The two films, which run about 2 1/2 hours as a package, have been restored and reissued by a New York firm, Milestone Film and Video, and will be presented Sunday through Thursday at Chicago`s Music Box Theatre, 3733 N. Southport Ave.

The movies don`t really have much in common, apart from their quickly forgotten ethnological origins.

”Tabu” is the more celebrated of the two, an established classic that represents the final work of one of the medium`s greatest figures, F.W. Murnau.

Murnau was a pioneer in the use of camera movement and lighting to establish theme and tone in such films as ”Nosferatu” and ”The Last Laugh,” made in his native Germany, and ”Sunrise,” made in Hollywood and the winner of the first (and only) Academy Award for ”most artistic quality of production.”
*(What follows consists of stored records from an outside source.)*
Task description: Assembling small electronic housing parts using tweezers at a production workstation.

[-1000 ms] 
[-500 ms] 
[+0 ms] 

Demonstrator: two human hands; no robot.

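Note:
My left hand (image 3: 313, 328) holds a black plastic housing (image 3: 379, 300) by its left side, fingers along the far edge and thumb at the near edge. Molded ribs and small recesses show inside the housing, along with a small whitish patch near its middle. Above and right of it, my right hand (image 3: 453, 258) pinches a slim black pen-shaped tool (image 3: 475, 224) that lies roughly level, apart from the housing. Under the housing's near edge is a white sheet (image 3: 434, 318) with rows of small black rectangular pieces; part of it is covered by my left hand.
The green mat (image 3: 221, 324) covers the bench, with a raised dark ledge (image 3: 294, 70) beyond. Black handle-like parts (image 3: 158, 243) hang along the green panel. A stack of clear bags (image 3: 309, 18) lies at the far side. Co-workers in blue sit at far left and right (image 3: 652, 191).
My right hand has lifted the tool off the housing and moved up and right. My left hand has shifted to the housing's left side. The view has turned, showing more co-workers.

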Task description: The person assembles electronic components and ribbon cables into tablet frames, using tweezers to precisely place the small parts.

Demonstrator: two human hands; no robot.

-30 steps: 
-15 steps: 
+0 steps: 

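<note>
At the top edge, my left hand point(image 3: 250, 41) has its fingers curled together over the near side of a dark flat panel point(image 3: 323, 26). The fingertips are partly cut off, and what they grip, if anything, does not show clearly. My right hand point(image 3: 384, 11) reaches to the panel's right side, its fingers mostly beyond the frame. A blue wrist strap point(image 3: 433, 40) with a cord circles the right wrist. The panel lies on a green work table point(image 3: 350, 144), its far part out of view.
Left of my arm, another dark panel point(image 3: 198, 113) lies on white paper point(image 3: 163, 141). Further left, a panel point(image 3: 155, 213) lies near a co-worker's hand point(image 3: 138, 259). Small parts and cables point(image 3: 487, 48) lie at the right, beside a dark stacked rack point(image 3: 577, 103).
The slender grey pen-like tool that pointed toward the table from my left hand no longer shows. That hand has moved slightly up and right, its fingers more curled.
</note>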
”Tabu,” an independent feature filmed entirely on location in the South Seas, was Murnau`s effort to escape the studio system he found so oppressive in America. The film is, in fact, a seemingly desperate attempt to recover a kind of natural innocence and simplicity, located in an island society far beyond the corrupting reach of civilization.

Murnau`s protagonists are a pair of Tahitian lovers, the Girl (played by the Tahitian islander Reri) and the Boy (Matahi), who enjoy a lyrical courtship through the film`s first, sunlit half, pointedly subtitled

”Paradise.”

But the arrival of Hitu, an old chieftain from a neighboring island, destroys their idyll: According to the priestly proclamation he brings with him, Reri has been declared a sacred maiden of the islands, and all further human contact with her is ”tabu.”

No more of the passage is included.